Configuration for Processing HTML Tables

Introduction

This page gives a detailed explanation of the settings used in a DCP file when processing HTML tables.  These are summarised in the DCP Schema Guide.

The use of HTML tables is explained in the page Comparing Document Tables (CALS or HTML)

Note that this page is only applicable when using the Document Comparator.

Validation

HTML tables are validated by a Schematron file.  There are several ways to configure how validation error messages appear.  See below for details.   

Each message includes the XPath of the element concerned.  This allows the identification of the erroneous element in the input file within an XML editor.  Alternatively you may search for the phrase HTML Table Validation Warning in the result document.

Validation is performed on HTML <table>, DocBook <informaltable> DITA <simpletable> elements. Any validation error messages will appear in the element of concern in the result file - if you have asked for processing instructions or comments.

Configuration 

processHtmlTables

true (default)

false

If you have no HTML tables in the input documents, the comparison may be faster if you switch HTML table processing off.

warningReportMode

processingInstructions (default)

By default the HTML Table Validation Warning appears in a processing instruction.  In a large file you could search for the string HTML Table Validation Warning.

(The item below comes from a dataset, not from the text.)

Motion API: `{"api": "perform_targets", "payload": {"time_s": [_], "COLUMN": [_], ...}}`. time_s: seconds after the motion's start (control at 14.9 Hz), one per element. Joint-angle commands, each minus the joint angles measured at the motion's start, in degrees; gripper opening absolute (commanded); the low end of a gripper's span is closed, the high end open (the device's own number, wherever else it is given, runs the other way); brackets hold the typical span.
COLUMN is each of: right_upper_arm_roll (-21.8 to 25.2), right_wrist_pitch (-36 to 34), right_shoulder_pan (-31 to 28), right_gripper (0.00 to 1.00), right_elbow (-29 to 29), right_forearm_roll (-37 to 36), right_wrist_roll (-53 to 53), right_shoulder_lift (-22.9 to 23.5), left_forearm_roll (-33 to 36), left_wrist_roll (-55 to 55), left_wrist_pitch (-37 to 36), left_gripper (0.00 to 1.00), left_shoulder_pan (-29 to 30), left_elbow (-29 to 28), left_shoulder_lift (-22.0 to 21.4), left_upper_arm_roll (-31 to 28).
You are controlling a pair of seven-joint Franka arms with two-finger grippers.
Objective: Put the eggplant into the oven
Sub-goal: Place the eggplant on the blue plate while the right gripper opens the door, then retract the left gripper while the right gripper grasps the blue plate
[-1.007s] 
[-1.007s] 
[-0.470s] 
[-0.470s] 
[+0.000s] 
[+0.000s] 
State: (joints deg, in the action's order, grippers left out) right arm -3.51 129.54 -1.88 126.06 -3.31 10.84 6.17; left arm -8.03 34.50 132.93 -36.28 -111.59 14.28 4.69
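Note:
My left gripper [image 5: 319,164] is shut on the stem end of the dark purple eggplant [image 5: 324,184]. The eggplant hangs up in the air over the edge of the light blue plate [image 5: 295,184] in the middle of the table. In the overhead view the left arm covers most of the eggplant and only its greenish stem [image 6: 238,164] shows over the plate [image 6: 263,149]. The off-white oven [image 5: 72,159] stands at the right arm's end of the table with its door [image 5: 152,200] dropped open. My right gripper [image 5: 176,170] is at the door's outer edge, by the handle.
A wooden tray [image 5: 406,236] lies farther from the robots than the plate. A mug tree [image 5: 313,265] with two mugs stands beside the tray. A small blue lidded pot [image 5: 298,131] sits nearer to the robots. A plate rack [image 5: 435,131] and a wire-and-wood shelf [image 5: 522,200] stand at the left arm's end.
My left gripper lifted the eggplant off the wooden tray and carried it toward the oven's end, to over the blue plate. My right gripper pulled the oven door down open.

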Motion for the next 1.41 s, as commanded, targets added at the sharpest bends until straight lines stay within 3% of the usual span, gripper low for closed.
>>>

Sample result file showing processing instruction
<table deltaxml:deltaV2="A">
  <?dxml_warn HTML Table Validation Warning for Input A:
                A rowspan attribute (/Q{}mydoc[1]/Q{}body[1]/Q{}table[1]/Q{}tbody[1]/Q{}tr[1]/Q{}td[4]) must be an integer value?>
  <thead>
    <tr>
      <th>No.</th>
      <th>Name</th>
      <th>Email</th>
      <th>DOB</th>
    </tr>
  </thead>
  <tbody>
    <tr>
      <td>1</td>
      <td>Joe</td>
      <td>joe@gmail.com</td>
      <td rowspan="z">1-1-1985</td>
    </tr>
  </tbody>
</table>

message

When using a value of message  for this parameter and running from the command line you will obtain output like this if there is an error:

Sample Command line output when warningReportMode is message
DeltaXML Command Processor, version: 2.1
Copyright (c) 2000-2015 DeltaXML Ltd. All rights reserved.
Using: XML-Compare, version: 10.2.0

HTML Table Validation Warning for Input A: 
                 A rowspan attribute (/Q{}mydoc[1]/Q{}body[1]/Q{}table[1]/Q{}tbody[1]/Q{}tr[1]/Q{}td[4]) must be an integer value

comments

If you set the warningReportMode to comments then an XML comment is inserted after a <tgroup> that has an error.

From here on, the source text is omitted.